TASK TO CARRY OUT:
For the word "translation", return each line of the data in which it occurs.

INFORMATION:
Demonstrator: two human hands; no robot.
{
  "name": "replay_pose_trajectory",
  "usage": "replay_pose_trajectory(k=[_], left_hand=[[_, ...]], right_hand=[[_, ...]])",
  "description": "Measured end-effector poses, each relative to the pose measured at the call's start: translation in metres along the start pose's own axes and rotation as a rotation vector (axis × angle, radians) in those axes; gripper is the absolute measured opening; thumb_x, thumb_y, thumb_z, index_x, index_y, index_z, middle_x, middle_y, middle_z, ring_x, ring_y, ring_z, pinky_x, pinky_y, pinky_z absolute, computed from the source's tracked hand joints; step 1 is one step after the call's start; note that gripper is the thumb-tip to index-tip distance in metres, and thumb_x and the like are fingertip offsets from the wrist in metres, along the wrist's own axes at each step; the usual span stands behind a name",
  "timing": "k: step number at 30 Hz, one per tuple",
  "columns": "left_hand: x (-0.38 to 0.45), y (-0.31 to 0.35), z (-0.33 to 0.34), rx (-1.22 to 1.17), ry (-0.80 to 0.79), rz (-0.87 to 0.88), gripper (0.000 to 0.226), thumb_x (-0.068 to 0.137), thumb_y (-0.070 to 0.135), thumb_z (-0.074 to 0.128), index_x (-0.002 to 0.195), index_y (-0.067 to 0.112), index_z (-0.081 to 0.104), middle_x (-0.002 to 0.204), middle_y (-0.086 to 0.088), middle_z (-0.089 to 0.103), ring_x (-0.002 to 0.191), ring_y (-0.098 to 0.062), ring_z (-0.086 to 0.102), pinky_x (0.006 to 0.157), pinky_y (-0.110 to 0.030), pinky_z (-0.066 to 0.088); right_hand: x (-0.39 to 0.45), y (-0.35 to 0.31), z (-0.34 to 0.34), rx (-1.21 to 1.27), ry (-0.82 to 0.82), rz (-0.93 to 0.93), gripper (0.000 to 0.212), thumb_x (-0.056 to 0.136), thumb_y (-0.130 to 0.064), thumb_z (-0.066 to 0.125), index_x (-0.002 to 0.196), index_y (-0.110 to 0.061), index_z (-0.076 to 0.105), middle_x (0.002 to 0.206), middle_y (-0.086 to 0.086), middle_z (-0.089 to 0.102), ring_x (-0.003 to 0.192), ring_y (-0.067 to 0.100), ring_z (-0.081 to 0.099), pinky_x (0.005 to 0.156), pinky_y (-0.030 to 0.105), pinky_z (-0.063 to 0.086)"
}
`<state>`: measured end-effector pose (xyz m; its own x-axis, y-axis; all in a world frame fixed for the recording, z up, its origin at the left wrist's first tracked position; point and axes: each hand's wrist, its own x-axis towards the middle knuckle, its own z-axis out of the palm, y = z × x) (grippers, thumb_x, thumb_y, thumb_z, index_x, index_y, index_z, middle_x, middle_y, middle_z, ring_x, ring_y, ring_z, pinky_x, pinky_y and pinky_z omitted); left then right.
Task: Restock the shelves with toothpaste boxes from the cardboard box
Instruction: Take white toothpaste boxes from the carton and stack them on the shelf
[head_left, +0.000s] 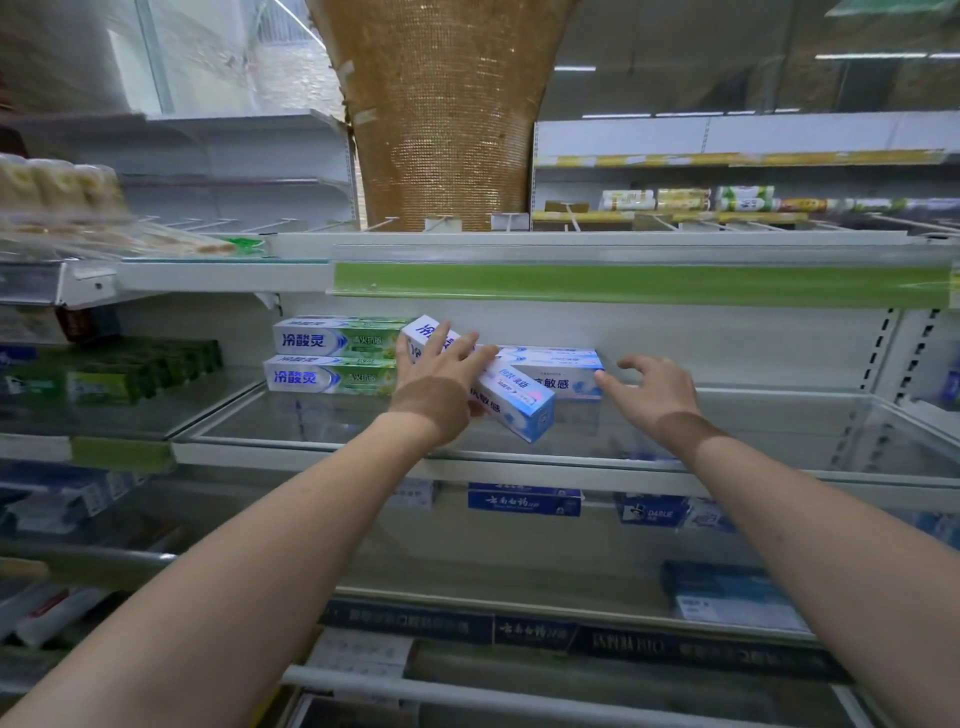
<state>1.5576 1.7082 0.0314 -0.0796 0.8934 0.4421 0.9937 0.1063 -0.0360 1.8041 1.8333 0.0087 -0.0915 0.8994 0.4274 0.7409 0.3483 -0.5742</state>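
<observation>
On the shelf, left hand grips a tilted toothpaste box.

**Blue, green and white on the toothpaste shelf**

A tilted toothpaste box shows white and pale blue with blue lettering; stacked boxes fade white to green — beneath a green shelf-edge strip and a gold mesh-patterned column.
</observation>
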Motion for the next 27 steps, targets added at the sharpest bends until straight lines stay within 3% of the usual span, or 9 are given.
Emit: replay_pose_trajectory(k=[3,6,9,12,18,22,27], left_hand=[[0.001,0.002,-0.006,0.027,0.017,0.066,0.064,0.094,0.033,0.065,0.151,0.034,0.036,0.156,0.003,0.036,0.15,-0.022,0.02,0.119,-0.068,0.0],[0.005,0.015,-0.008,0.049,0.0,0.076,0.054,0.093,0.044,0.064,0.142,0.029,0.047,0.14,-0.003,0.046,0.138,-0.024,0.034,0.119,-0.066,0.003],[0.011,0.031,-0.003,0.045,-0.067,0.052,0.055,0.092,0.057,0.061,0.137,0.027,0.049,0.134,-0.006,0.048,0.13,-0.028,0.039,0.113,-0.053,0.027],[0.018,0.042,0.006,0.049,-0.113,0.046,0.053,0.091,0.055,0.064,0.133,0.026,0.051,0.131,-0.006,0.049,0.127,-0.028,0.043,0.103,-0.048,0.035],[0.034,0.049,0.013,-0.023,-0.147,0.029,0.053,0.087,0.048,0.074,0.129,0.021,0.058,0.133,-0.003,0.052,0.131,-0.028,0.044,0.105,-0.052,0.04],[0.041,0.051,0.02,-0.035,-0.139,0.047,0.046,0.089,0.047,0.072,0.124,0.021,0.057,0.121,-0.001,0.057,0.126,-0.027,0.046,0.107,-0.055,0.039],[0.045,0.059,0.03,-0.043,-0.133,0.021,0.051,0.093,0.043,0.067,0.137,0.021,0.05,0.141,0.001,0.053,0.142,-0.028,0.035,0.115,-0.061,0.026]], right_hand=[[-0.001,0.002,-0.002,-0.02,-0.008,0.004,0.055,0.083,-0.062,0.061,0.124,-0.025,0.066,0.129,0.013,0.061,0.126,0.034,0.05,0.105,0.039,0.041],[-0.002,0.003,-0.005,-0.05,-0.022,0.003,0.056,0.085,-0.061,0.061,0.128,-0.026,0.064,0.129,0.014,0.06,0.126,0.034,0.049,0.107,0.038,0.039],[-0.002,0.002,-0.009,-0.082,-0.03,0.0,0.053,0.088,-0.055,0.061,0.131,-0.024,0.062,0.129,0.017,0.06,0.126,0.034,0.048,0.107,0.037,0.037],[0.0,0.007,-0.013,-0.123,-0.033,0.003,0.051,0.089,-0.052,0.06,0.132,-0.026,0.061,0.13,0.014,0.06,0.126,0.034,0.048,0.107,0.037,0.038],[0.002,0.008,-0.017,-0.131,-0.039,-0.002,0.046,0.091,-0.044,0.059,0.133,-0.027,0.059,0.133,0.01,0.059,0.127,0.033,0.048,0.108,0.037,0.038],[0.006,0.01,-0.015,-0.124,-0.039,0.028,0.043,0.091,-0.037,0.059,0.132,-0.026,0.061,0.13,0.012,0.06,0.127,0.034,0.048,0.107,0.038,0.04],[0.006,0.011,-0.017,-0.1,-0.043,0.047,0.045,0.087,-0.022,0.058,0.132,-0.025,0.061,0.13,0.013,0.059,0.126,0.035,0.047,0.107,0.04,0.04]])
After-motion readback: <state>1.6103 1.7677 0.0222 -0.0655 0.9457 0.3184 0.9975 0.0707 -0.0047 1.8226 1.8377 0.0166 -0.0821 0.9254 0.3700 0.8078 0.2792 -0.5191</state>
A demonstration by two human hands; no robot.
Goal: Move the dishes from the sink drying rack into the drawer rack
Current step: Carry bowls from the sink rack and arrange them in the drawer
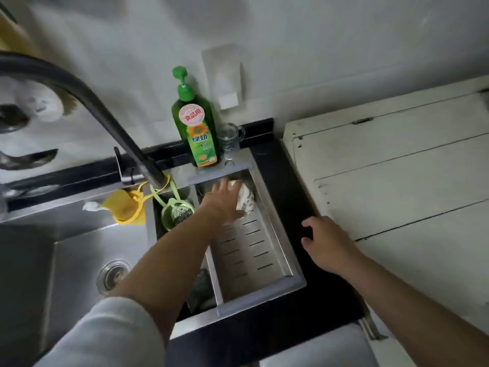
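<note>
We are reaching the left hand (225,200) into the drying rack (254,250), fingers spread and closing over a patterned dish (246,200) just beyond the fingertips – pickup in hand. Right hand (325,245) is resting open on the counter (293,186). Next, we judge, a firm grip and lift – drawer out of view.

Your drying rack (254,250) sits in the right end of the sink (66,260), with a dish (246,200) at its far end under your left hand (225,201). Behind the rack stand a soap bottle (197,128) and, to its right, a glass mug (231,137). Your right hand (326,245) rests on the counter (293,197) right of the rack, beside a cabinet (397,168).
</note>
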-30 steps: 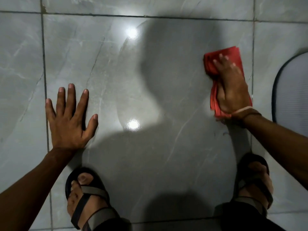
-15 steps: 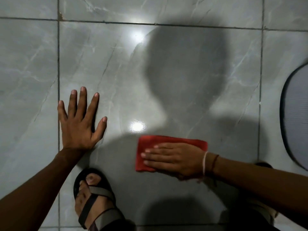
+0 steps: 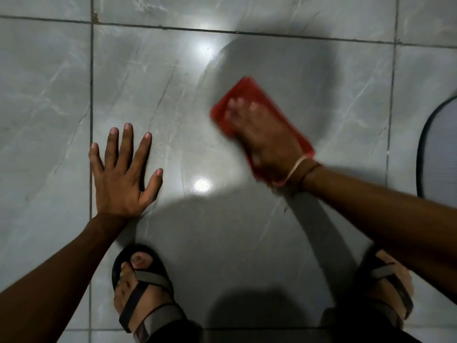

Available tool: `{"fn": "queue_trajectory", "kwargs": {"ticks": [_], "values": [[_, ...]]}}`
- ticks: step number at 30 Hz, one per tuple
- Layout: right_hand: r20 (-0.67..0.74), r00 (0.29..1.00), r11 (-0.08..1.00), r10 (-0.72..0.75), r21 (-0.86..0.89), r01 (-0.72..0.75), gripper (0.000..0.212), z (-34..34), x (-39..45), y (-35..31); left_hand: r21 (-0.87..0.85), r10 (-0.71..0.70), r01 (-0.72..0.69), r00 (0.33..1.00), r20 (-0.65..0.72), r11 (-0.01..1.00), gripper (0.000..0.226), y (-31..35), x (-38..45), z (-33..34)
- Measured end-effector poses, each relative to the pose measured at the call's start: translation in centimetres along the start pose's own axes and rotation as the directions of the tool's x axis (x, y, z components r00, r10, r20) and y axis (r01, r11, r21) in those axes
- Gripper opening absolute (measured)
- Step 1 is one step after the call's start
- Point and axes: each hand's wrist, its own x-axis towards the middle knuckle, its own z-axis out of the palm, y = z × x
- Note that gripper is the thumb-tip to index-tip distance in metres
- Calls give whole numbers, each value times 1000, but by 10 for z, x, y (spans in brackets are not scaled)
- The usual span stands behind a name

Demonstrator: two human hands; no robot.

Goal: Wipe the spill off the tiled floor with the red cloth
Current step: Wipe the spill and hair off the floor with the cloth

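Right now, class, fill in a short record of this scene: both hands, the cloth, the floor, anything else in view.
left hand: flat on the tiled floor, fingers spread, empty
right hand: pressing flat on the red cloth, blurred
red cloth: folded, under the right hand
tiled floor: glossy grey; faint curved streak left of cloth
other: sandals on both feet; mat at right edge

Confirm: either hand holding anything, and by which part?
Nothing gripped. Right hand presses flat on the middle of the red cloth, fingers straight; left hand rests flat on bare tile.
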Motion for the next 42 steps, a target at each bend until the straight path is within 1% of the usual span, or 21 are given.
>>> {"fn": "queue_trajectory", "kwargs": {"ticks": [2,6,8,10,12,13,15,17,19,20,22,24,25,28,30,33,35,37,39,41,42], "values": [[123,960,966,-251,102,240,61,11,-51,-37,-1,-5,5,1000,9,1000,78,-1,1,0],[356,673,759,-648,239,605,56,15,-116,-52,2,6,-6,1000,-18,1000,77,-1,-1,0],[348,691,772,-634,227,594,59,4,-112,-18,-12,13,-13,999,-35,1000,77,1,0,-1],[275,854,896,-442,106,430,55,-18,-96,33,-19,11,-12,999,-36,1000,76,2,0,-1],[105,994,1000,-23,0,23,51,-42,-78,87,-23,2,-3,999,-35,1000,76,2,0,-3],[-39,976,977,213,18,-212,55,-50,-71,109,-25,0,-1,999,-35,1000,77,2,-1,-2],[-259,784,824,564,104,-558,59,-54,-52,129,-19,-3,2,999,-33,1000,78,3,-1,-2],[-359,579,664,732,183,-725,59,-39,-21,120,7,-10,10,1000,-22,1000,78,3,1,-2],[-401,524,633,751,214,-744,58,-23,11,94,13,-18,19,1000,-10,1000,78,2,0,-2],[-406,579,683,707,182,-707,59,-15,24,77,12,-18,18,1000,-7,1000,79,2,-1,-2],[-354,780,847,516,79,-525,62,1,36,36,11,-7,7,1000,-4,1000,78,2,0,-2],[-212,946,969,245,22,-246,61,11,26,-4,6,-8,8,1000,-6,1000,78,1,0,-2],[-112,986,992,124,19,-123,60,12,12,-17,4,-9,9,1000,-2,1000,78,1,0,-2],[144,978,989,-151,30,148,49,-6,-48,1,1,-12,12,1000,-2,1000,78,0,0,-3],[199,965,983,-173,-34,183,48,-24,-86,45,6,-9,9,1000,-7,1000,78,1,0,-3],[71,975,977,210,-45,-207,61,-44,-116,89,12,-12,12,1000,-4,1000,78,2,0,-2],[-126,833,842,539,52,-537,66,-35,-107,71,9,-13,13,1000,-11,1000,78,3,0,-2],[-256,701,738,665,84,-669,65,-13,-84,29,12,-12,12,1000,-13,1000,78,3,1,-3],[-214,820,844,531,53,-533,63,9,-67,-16,24,-6,7,1000,-13,1000,77,3,2,-5],[-128,969,978,210,11,-210,57,30,-66,-56,43,-6,6,1000,5,999,78,5,3,-5],[-78,997,1000,25,3,-25,51,39,-71,-73,57,-4,3,1000,21,998,78,5,1,-6]]}}
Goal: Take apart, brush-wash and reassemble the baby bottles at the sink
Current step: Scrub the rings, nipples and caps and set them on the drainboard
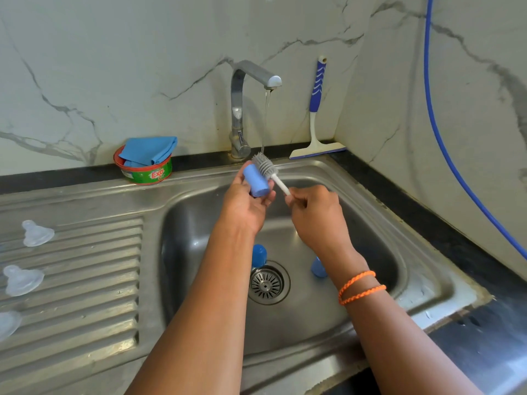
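Note:
My left hand [244, 203] grips a light blue bottle cap [255, 180] over the steel sink [370, 223]. My right hand [313, 216] pinches the white handle of a grey silicone bottle brush [265, 164], whose bristled head lies against the cap under the thin stream from the tap [242, 109]. Two more blue caps [259, 255] [318, 267] lie in the basin near the drain [266, 283]. Three clear silicone teats [36, 233] [21, 280] [8, 323] rest on the ribbed drainboard at the left.
A green and red dish-soap tub [148, 173] with a blue cloth [149, 149] on top sits on the sink's back ledge. A blue-handled squeegee [316, 115] leans in the corner. A blue hose [445, 143] runs down the right wall.

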`<state>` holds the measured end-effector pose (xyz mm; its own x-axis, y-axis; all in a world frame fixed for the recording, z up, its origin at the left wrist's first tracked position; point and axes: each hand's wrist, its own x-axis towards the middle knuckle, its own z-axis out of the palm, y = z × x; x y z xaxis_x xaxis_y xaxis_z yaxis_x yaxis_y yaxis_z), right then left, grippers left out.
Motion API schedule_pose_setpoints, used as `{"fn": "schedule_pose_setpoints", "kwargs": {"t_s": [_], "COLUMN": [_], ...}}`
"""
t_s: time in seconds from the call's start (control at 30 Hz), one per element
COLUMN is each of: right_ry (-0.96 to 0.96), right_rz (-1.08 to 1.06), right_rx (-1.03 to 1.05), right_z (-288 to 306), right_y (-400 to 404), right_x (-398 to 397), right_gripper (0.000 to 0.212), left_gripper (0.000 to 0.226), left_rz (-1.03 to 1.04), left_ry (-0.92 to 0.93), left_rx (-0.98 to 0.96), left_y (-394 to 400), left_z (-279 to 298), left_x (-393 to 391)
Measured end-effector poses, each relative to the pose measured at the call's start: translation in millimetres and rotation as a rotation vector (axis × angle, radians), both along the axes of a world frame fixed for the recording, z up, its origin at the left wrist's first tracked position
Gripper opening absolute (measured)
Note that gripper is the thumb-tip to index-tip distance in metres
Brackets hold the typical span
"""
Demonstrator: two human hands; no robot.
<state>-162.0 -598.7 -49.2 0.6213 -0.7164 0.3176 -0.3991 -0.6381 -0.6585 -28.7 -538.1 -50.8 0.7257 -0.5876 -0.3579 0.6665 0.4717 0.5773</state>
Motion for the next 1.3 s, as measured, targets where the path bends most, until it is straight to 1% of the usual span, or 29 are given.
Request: {"fn": "schedule_pose_setpoints", "kwargs": {"t_s": [0.1, 0.27, 0.37, 0.43, 0.5, 0.53, 0.67, 0.8, 0.87, 0.93, 0.97, 1.0, 1.1, 1.2, 1.3], "right_ry": [-0.028, -0.069, -0.077, -0.061, -0.042, -0.03, 0.054, 0.028, -0.015, -0.049, -0.061, -0.069, -0.076, -0.049, 0.022], "right_rz": [-0.048, 0.014, 0.059, 0.074, 0.075, 0.076, 0.105, 0.03, 0.014, 0.005, -0.001, -0.008, 0.024, 0.103, 0.145], "right_rx": [-0.038, 0.005, 0.034, 0.069, 0.103, 0.111, 0.092, 0.077, 0.07, 0.032, 0.022, 0.021, 0.036, 0.075, 0.117], "right_z": [1.4, -1.1, 1.4, 1.0, 0.3, 0.3, 0.7, -1.6, 1.0, 4.3, 5.4, 5.9, 6.7, 8.4, 10.7], "right_y": [-1.4, -6.2, -3.0, -0.2, 0.5, -0.3, -4.1, -4.7, -2.9, -0.2, 0.4, 0.0, -3.4, -5.3, -8.0], "right_x": [5.5, 2.0, 1.5, 0.8, -0.9, -3.0, -13.3, -11.4, -5.2, 0.1, 2.1, 3.0, -0.1, -7.5, -15.4], "right_gripper": [0.017, 0.019, 0.02, 0.02, 0.019, 0.02, 0.023, 0.019, 0.019, 0.033, 0.039, 0.042, 0.039, 0.022, 0.019], "left_gripper": [0.039, 0.036, 0.044, 0.041, 0.031, 0.03, 0.041, 0.037, 0.028, 0.023, 0.026, 0.03, 0.037, 0.036, 0.038], "left_rz": [-0.059, -0.045, -0.069, -0.013, 0.06, 0.081, 0.129, 0.1, 0.037, -0.039, -0.065, -0.082, -0.098, -0.001, 0.08], "left_ry": [0.034, 0.052, 0.007, 0.032, 0.103, 0.137, 0.194, 0.11, 0.061, 0.009, -0.017, -0.036, -0.045, 0.026, 0.068], "left_rx": [-0.06, -0.172, -0.152, -0.16, -0.2, -0.228, -0.249, -0.184, -0.171, -0.125, -0.101, -0.078, -0.056, -0.095, -0.108], "left_y": [-2.7, -2.6, -3.2, -4.9, -5.3, -4.3, 0.8, 0.2, -0.8, -2.3, -3.4, -4.0, -4.9, -1.2, 0.5], "left_z": [0.9, 0.5, 4.8, 5.0, 1.8, 0.7, 0.0, -2.3, -1.4, 0.3, -0.4, -1.1, -0.5, 2.9, 1.2], "left_x": [-9.0, -7.0, -10.9, -11.4, -5.2, -1.9, 2.9, 5.6, 2.7, -4.3, -6.2, -7.4, -7.0, -1.9, 6.0]}}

EXPECTED ANSWER:
  "description": "Measured end-effector poses, each relative to the pose measured at the call's start: translation in metres along the start pose's own axes and rotation as a rotation vector (axis × angle, radians) in those axes; gripper is the absolute measured opening; thumb_x, thumb_y, thumb_z, index_x, index_y, index_z, middle_x, middle_y, middle_z, ring_x, ring_y, ring_z, pinky_x, pinky_y, pinky_z absolute, computed from the source's tracked hand joints; step 1 is one step after the call's start; note that gripper is the thumb-tip to index-tip distance in metres, and thumb_x and the like are fingertip offsets from the wrist in metres, along the wrist's own axes at each step; the usual span stands behind a name",
- Measured end-effector poses, each relative to the pose measured at the call's start: translation in centimetres along the start pose's own axes and rotation as the directions of the tool's x axis (x, y, z components r00, r10, r20) and y axis (r01, r11, r21) in those axes
Measured end-effector poses, each relative to the pose measured at the call's start: translation in millimetres and rotation as a rotation vector (axis × angle, radians), both along the axes of a world frame fixed for the recording, z up, its origin at the left wrist's first tracked position

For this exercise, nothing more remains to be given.